Jóvenes misioneros de Liniers llevan solidaridad a Famatina, La Rioja

En un gesto de fraternidad que une Buenos Aires con el interior del país, un grupo de jóvenes de la parroquia Nuestra Señora de las Nieves, ubicada en el vibrante barrio porteño de Liniers, realizó una misión solidaria en la pintoresca localidad de Famatina, en La Rioja. Esta iniciativa, que se extendió del 3 al 8 de enero, marcó el segundo año consecutivo en que estos voluntarios recorren las calles y hogares de la zona, llevando mensajes de esperanza, acompañamiento y alegría a sus habitantes.

Los misioneros, provenientes del corazón de la Capital Federal, se instalaron en la cabecera de Famatina, un enclave serrano conocido por su belleza natural y su rica tradición religiosa.

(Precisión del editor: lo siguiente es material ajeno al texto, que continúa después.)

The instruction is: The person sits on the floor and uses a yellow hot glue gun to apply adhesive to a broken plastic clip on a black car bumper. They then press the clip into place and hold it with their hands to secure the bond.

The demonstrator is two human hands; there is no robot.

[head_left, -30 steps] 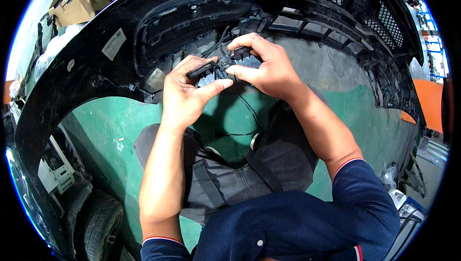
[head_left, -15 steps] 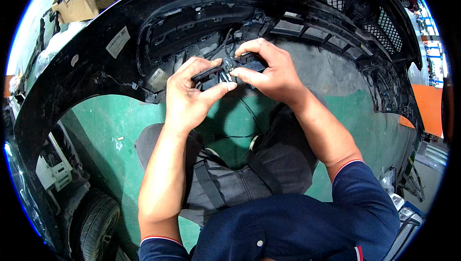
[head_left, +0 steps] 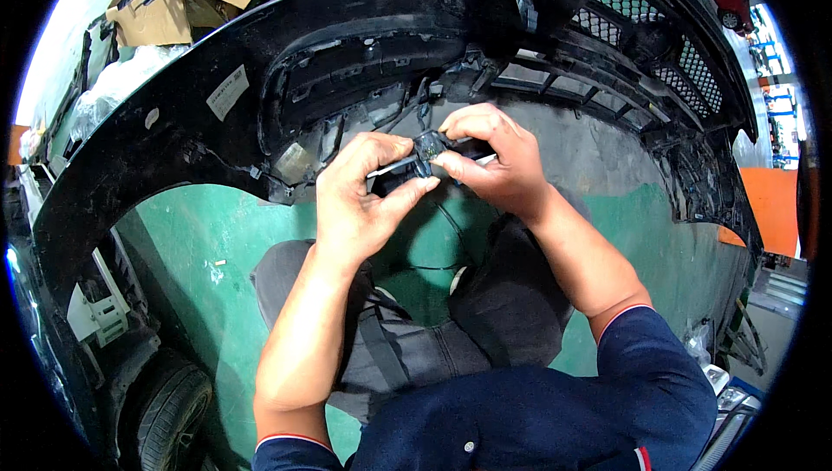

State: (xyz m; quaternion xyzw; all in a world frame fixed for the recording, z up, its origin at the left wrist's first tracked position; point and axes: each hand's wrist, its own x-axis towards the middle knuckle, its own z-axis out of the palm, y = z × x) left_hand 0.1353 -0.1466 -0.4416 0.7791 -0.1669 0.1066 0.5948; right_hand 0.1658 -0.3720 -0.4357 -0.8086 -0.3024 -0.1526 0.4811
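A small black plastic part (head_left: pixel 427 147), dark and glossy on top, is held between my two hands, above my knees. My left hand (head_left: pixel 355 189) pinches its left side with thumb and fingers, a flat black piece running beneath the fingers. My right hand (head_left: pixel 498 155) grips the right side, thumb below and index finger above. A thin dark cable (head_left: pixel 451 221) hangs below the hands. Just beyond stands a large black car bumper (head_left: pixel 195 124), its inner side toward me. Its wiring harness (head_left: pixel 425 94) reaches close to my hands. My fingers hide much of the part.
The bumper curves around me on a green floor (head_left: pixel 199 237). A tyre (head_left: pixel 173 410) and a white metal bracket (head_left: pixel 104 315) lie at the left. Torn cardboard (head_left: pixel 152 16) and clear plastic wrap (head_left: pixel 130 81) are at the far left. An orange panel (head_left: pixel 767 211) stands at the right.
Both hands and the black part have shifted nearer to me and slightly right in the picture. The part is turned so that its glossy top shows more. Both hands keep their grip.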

Allí, fueron acogidos con calidez por familias enteras, que abrieron sus puertas para compartir charlas profundas, oraciones compartidas y juegos con los más chicos. “La gratitud de la gente nos llenó el alma; cada visita era un encuentro genuino que fortalecía nuestra propia fe”, relató uno de los participantes, destacando el impacto emocional de estas interacciones cotidianas.

La agenda de la misión fue intensa y variada. Por las mañanas, los jóvenes porteños visitaban domicilios, ofreciendo escucha activa y apoyo espiritual en medio de las rutinas locales. Las tardes se dedicaron a actividades lúdicas con niños y adolescentes, fomentando la integración y el esparcimiento sano. Un punto culminante fue la participación en la tradicional peregrinación del Niño de Hualco, un ritual devocional que congrega a cientos de fieles y que los misioneros vivieron con devoción plena. Además, colaboraron en celebraciones eucarísticas en diversas capillas y comunidades aledañas, contribuyendo a renovar el espíritu colectivo.

El equipo no estuvo solo en esta aventura: un sacerdote experimentado los guió espiritualmente, mientras que coordinadores juveniles aseguraban el orden de las jornadas. Dos matrimonios aportaron su calidez familiar, preparando comidas nutritivas y brindando contención emocional a los voluntarios, muchos de ellos en su primera experiencia misionera fuera de la ciudad. Este respaldo logístico permitió que la delegación de Liniers se enfocara en el servicio puro, sin descuidar el bienestar del grupo.

Esta acción solidaria no solo benefició a Famatina, sino que también dejó huellas imborrables en los misioneros. Al regreso a Buenos Aires, cerca del cierre de enero, compartieron testimonios que resaltan cómo estas misiones trascienden lo religioso para tejer redes de solidaridad interprovincial. En un contexto donde la juventud busca propósitos auténticos, iniciativas como esta de la parroquia Nuestra Señora de las Nieves inspiran a más porteños a involucrarse en causas sociales y espirituales.

Famatina, con su entorno andino y su historia de fe arraigada, se convierte así en un destino emblemático para misioneros de todo el país.